Since the dawn of Pan-Am, Aruba has been a haven for American honeymooners and snow birds with its powdery white beaches and famous flamingos.
But with its untapped culture and individuality, it is fast becoming a go-to choice for a new generation of tourists seeking a more authentic travel experience.
Boutique hotels, cocktail contests between local bars, vegan meals in secret garden parties and local foragers who spit fire are among the many unexpected flares of uniqueness one can find on the tiny Caribbean enclave.
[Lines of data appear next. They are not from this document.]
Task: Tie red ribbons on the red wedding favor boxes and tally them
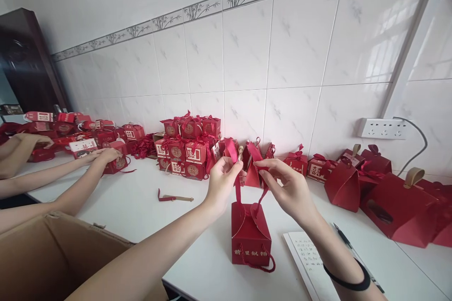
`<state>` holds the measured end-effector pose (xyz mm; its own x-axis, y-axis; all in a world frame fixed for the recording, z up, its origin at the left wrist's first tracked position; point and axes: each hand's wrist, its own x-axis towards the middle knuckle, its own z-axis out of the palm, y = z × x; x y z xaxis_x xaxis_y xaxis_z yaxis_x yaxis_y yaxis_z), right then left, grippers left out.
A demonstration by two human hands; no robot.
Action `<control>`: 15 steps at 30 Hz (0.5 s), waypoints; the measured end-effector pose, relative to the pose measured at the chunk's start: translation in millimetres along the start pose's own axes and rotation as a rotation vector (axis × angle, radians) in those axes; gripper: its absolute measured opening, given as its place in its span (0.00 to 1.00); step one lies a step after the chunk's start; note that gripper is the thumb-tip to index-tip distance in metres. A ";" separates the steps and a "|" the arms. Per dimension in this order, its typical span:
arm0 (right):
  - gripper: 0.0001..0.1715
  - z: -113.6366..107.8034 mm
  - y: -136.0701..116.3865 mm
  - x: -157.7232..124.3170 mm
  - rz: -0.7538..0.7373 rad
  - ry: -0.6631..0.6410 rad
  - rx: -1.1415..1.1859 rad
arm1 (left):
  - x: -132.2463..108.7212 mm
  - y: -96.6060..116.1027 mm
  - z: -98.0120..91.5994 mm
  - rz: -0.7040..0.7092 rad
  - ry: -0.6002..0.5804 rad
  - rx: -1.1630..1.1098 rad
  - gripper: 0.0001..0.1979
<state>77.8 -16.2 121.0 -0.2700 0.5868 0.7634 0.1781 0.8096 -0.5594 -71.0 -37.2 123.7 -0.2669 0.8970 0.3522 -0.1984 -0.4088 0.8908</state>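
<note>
A small red gift box with gold characters and a twisted cord handle stands upright at the table's front edge. From its folded top a red ribbon runs up in two ends. My left hand pinches one end above the box. A small gold-coloured piece shows at its fingertips, too small to name for certain. The other ribbon end goes up to my right hand, closed on it between thumb and fingers. Both hands are apart, a little above the box.
Stacked red boxes stand against the tiled wall, more red boxes at right. A notebook and pen lie beside my right forearm. A cardboard box is at front left. Other people's hands handle boxes at left.
</note>
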 end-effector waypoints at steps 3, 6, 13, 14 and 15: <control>0.10 -1.2 0.3 -0.3 -0.003 0.006 -0.011 | 1.2 -0.6 -1.0 -0.005 -0.013 -0.002 0.11; 0.10 -2.1 0.3 -0.2 -0.019 0.011 -0.008 | 2.3 -2.3 -4.4 -0.005 -0.030 0.003 0.10; 0.10 -2.1 -0.9 0.9 -0.047 0.010 0.015 | 0.0 -0.2 -8.0 -0.003 -0.042 -0.025 0.08; 0.10 -1.9 -1.1 1.0 -0.054 0.010 0.013 | -0.3 1.2 -7.4 -0.002 -0.044 -0.038 0.08; 0.10 -1.7 -1.1 1.0 -0.059 0.007 0.010 | -0.5 2.6 -6.5 -0.001 -0.046 -0.050 0.08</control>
<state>79.0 -16.5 122.9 -0.2729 0.5381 0.7975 0.1528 0.8427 -0.5163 -77.6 -39.8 124.0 -0.2231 0.9036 0.3657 -0.2458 -0.4152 0.8759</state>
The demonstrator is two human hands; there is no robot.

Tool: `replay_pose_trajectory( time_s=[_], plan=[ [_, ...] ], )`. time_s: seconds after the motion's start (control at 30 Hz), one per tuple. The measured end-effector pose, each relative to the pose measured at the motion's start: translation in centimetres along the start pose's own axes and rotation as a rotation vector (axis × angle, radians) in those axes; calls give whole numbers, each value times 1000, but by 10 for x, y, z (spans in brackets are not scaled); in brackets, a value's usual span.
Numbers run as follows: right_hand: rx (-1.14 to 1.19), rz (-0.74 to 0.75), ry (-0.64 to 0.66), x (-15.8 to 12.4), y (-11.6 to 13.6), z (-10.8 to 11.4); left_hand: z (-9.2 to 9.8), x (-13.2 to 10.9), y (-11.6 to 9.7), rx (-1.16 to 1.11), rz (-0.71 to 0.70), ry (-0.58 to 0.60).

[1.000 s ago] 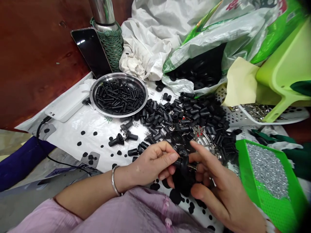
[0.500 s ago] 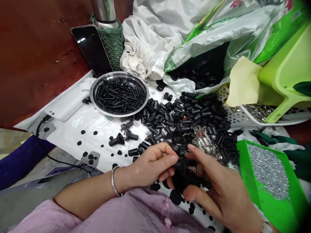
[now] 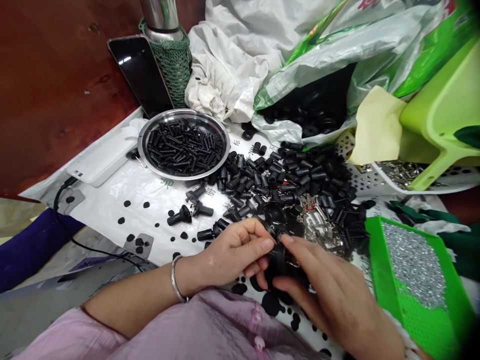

Sitting just to the north of northeast Venezuela, it is one of the few Caribbean islands that is safe from the hurricane season and enjoys a consistently balmy and dry climate.
The pristine beach at Manchebo Resort & Spa, arguably the trendiest boutique hotel on Aruba
US tourists don’t have to change currencies and English is one of four languages spoken across the entire island. The first is Papiamento – the local dialect of the island.
Originally used by slaved, it became the vehicle of negotiations between Aruba’s first ruling colonies: Portuguese Jews and the Dutch. The second favored language is Dutch and its prominence is controversial.
The island is still part of the Kingdom of the Netherlands and it still takes its official cues from Europe despite its strong identity as its own place and people.
Next and of equal significance are English and Spanish to cater to both the tourists from America but the island’s proximity to northern Southern America.
This tidbit of island history was one of many offered at a dinner table set up in the charming garden of a local couple, Tina and Michael, during a recent balmy night in October. Journalists, tourism representatives, artists, designers and mixologists had gathered for a sophisticated, five-course vegan meal and wine pairing.
Far from the predictable surf and turf and pina colada one might expect and deservedly crave on such a trip, the dinner is one of the many refreshing and decidedly local experiences now on offer to tourists.
Dinner at Tina’s comes with riveting conversation. She is a former journalist from North Carolina who fell in love with the island and her drummer husband and decided to move in the 1990s. She’s also a children’s book author.
Forager Frank Kelly, who goes by Taki, preparing a meal al fresco with ingredients he hand-picked himself from the island
Bartenders at the fifth annual bartenders brawl in Oranjestad, Aruba, in October. The yearly event brings to life the island’s sophisticated cocktail culture
More traditional tourist experiences include an open-air Jeep tour through the Arikok Nature Park where the aesthetic can only be described as part Arizona, part Hawaii and part Australia with its roaming cacti, rugged cliffs, swirling turquoise waters and dank network of caves.
A bespoke, VIP breakfast in the Arikok National Park, put together by House of Mosaic and its fabulous director, Fernando. It is one of the many unique and local experiences now on offer to tourists
For a unique spin, tourists can now book a VIP breakfast experience set among the trees. Mimosas, local musicians and a tablescape to rival even the most eager of western weddings are included for $75 per person, which puts the tired scrambled eggs and cappuccinos you might find in New York or London restaurants in a stark shadow.
Working your way through the park will work up an appetite.
To satisfy it, head afterwards to Zeerovers, the undisputed champion of fast-food which has a killer homemade tartar sauce.
Other notable local eateries are Papiamento restaurant, a more formal option with its own blend of house cigars, and West Deck, a beachside lunch spot with a killer Keshi Yena – a local dish which translates to stuffed cheese.
However the most unique dining experience belongs to Taki aka Frank Kelly, a local forager who cooks outdoors, using only ingredients he has found on the island. The standout dish at one recent meal was a celery puree paired with mango ice cream.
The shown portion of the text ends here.